Required action:
Work out how many lines in the material below hold the word "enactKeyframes". Write only the number.

Dataset excerpt:
Segment Open
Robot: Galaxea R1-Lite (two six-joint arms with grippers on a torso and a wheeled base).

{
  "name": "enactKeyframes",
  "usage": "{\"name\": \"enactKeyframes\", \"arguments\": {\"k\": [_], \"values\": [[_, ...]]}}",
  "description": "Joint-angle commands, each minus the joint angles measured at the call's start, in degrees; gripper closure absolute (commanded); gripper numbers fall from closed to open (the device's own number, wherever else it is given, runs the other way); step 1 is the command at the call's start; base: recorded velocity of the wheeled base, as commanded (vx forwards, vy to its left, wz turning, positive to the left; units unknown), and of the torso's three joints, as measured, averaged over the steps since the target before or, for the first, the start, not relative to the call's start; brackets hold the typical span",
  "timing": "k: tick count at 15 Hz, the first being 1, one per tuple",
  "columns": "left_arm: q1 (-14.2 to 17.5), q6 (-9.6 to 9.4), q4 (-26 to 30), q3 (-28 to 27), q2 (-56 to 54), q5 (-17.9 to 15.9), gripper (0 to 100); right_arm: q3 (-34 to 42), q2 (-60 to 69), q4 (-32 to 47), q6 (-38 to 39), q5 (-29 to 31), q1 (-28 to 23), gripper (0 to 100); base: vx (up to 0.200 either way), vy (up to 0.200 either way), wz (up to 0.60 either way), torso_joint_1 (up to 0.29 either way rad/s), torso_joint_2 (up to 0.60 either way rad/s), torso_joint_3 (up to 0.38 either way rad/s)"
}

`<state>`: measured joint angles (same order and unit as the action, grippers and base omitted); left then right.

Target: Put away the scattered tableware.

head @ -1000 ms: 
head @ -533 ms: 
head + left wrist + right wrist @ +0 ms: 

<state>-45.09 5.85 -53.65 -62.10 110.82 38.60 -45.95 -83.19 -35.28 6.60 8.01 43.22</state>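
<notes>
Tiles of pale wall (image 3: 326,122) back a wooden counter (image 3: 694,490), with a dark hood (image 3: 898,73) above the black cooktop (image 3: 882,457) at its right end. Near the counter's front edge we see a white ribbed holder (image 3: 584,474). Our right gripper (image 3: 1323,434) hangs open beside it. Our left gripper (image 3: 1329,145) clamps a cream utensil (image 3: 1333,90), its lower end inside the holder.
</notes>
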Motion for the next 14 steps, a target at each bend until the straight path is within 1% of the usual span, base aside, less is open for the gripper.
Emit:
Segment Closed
Response area:
2